# Arapaho 2007 rear fog light bulb replacement ???



## dghr272 (Jun 14, 2012)

Help... can't really see how I can access a blown bulb in the circular fog lamp unit.
No screws on the lens and very restricted / impossible access behind the rear panel. :?:


----------



## Wizzo (Dec 3, 2007)

Small round lights? You need a small allen key or similar. The lens clips in at the bottom and just needs to be prised up a little to unclip.

JohnW


----------



## chiefwigwam (Jan 23, 2013)

Does it not turn anti clockwise and pop off?


----------



## dghr272 (Jun 14, 2012)

Thanks guys, eventually sorted.

It's a Wella fog lamp unit fitted from the rear of the bumper/skirt, there is no room to get a hand in and withdraw the bulb, a really poor design by Auto Trail.
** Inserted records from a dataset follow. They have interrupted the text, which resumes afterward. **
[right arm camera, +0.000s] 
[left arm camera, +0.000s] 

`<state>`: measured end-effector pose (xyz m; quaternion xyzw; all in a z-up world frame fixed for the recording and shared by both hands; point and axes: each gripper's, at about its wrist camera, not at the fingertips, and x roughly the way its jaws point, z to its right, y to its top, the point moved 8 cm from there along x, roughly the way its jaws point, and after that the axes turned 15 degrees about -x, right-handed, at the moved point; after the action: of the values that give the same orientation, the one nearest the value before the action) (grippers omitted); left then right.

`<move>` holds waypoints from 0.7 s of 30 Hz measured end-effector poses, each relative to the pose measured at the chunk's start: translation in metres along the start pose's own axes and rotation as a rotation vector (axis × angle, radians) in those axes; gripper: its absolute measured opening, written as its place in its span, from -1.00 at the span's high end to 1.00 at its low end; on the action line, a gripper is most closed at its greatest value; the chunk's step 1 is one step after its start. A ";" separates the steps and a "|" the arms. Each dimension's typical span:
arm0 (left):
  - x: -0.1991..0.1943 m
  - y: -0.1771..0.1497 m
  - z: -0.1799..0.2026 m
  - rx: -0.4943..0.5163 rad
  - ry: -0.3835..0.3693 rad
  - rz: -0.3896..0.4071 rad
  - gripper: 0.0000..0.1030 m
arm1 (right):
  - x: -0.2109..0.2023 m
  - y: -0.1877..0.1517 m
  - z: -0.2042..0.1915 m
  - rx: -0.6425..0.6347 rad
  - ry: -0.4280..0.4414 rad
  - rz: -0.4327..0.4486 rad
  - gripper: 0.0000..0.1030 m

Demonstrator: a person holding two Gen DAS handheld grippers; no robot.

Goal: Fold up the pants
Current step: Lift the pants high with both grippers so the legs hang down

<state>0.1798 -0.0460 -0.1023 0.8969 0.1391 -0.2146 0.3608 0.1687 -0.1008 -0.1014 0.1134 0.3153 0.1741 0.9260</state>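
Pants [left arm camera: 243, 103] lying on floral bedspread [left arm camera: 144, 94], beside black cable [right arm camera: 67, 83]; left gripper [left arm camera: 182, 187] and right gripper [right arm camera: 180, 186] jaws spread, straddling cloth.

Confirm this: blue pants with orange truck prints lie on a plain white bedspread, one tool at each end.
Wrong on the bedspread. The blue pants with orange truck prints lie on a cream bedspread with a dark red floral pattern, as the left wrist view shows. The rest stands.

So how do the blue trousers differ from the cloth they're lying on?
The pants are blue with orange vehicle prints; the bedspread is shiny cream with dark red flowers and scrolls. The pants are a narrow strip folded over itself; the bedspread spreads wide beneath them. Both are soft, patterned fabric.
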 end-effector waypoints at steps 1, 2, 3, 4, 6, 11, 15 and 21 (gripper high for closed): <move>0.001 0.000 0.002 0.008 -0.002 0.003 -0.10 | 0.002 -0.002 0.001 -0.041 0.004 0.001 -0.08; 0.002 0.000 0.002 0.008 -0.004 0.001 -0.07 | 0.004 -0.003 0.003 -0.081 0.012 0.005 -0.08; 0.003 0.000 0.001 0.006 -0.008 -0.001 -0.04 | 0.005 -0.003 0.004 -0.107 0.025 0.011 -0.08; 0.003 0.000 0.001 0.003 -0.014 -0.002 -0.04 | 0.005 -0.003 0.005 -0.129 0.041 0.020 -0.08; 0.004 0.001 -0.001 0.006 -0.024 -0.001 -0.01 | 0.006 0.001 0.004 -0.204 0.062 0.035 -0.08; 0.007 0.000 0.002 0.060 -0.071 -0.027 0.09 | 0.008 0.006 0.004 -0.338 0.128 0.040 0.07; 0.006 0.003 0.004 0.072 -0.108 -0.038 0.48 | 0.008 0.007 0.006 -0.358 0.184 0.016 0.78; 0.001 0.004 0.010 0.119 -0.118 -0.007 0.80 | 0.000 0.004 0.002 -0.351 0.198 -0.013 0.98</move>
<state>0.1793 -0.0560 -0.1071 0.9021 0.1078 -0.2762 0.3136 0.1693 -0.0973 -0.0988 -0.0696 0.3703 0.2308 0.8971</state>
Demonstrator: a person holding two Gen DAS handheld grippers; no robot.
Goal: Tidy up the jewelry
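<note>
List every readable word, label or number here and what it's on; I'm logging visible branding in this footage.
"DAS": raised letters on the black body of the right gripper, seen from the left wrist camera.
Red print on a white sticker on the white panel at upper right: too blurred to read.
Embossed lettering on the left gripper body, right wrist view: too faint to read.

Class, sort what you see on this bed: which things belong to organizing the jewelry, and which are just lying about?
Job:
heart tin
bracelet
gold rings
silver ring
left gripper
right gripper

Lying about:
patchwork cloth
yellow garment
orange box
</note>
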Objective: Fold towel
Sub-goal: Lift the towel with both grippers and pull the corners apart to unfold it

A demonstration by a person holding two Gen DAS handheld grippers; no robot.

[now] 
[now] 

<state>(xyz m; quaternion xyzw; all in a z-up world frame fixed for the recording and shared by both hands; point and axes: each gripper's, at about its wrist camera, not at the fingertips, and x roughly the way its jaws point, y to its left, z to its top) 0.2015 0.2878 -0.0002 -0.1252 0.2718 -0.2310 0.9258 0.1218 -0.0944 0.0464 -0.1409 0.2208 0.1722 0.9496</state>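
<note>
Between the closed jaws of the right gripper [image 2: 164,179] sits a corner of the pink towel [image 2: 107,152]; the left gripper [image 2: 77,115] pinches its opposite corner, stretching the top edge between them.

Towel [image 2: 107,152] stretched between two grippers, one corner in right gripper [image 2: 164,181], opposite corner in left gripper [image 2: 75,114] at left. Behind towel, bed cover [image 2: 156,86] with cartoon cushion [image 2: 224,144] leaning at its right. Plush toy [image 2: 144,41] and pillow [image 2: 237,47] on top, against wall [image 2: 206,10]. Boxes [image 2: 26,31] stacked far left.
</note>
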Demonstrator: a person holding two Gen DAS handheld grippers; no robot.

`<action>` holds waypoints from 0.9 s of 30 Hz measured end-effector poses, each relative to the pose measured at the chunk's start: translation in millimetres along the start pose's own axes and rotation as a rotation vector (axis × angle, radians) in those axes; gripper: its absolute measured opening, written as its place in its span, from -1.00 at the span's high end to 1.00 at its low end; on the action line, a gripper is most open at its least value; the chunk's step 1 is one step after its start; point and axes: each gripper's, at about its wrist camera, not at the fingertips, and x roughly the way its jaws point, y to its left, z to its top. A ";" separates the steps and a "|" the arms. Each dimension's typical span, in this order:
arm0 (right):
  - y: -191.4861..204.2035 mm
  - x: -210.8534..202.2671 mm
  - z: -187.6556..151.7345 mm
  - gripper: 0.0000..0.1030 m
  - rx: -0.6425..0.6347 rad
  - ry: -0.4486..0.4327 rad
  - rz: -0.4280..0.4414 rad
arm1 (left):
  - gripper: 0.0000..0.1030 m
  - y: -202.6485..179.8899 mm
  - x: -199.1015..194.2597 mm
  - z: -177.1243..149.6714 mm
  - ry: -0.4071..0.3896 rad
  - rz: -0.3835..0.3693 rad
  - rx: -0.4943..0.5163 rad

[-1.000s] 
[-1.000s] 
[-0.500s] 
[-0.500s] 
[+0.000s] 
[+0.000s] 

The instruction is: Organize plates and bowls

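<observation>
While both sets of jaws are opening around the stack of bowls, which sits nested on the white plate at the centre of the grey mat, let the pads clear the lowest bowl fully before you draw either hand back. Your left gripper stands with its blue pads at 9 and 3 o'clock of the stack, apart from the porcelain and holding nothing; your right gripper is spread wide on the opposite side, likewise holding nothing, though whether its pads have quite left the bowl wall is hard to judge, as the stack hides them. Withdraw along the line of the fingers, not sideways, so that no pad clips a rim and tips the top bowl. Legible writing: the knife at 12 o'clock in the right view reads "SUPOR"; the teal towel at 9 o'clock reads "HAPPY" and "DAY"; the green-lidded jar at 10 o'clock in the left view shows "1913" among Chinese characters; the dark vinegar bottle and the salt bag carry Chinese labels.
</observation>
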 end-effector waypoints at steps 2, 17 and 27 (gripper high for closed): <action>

I had to remove a Philips screw from a bracket ajacant to the rear steady leg, drill out two pop rivets securing the rear and side skirts to allow the rear bumper/skirt to be eased back enough to allow my hand to get to the back of the lamp unit to get a quarter turn on it to release to bulb holder.

Transpired the bulb was fine but one of the spade connecters was badly corroded, have had to order a new unit but will only use the connector as to fit the new unit would mean removing the whole rear bumper/skirt.


----------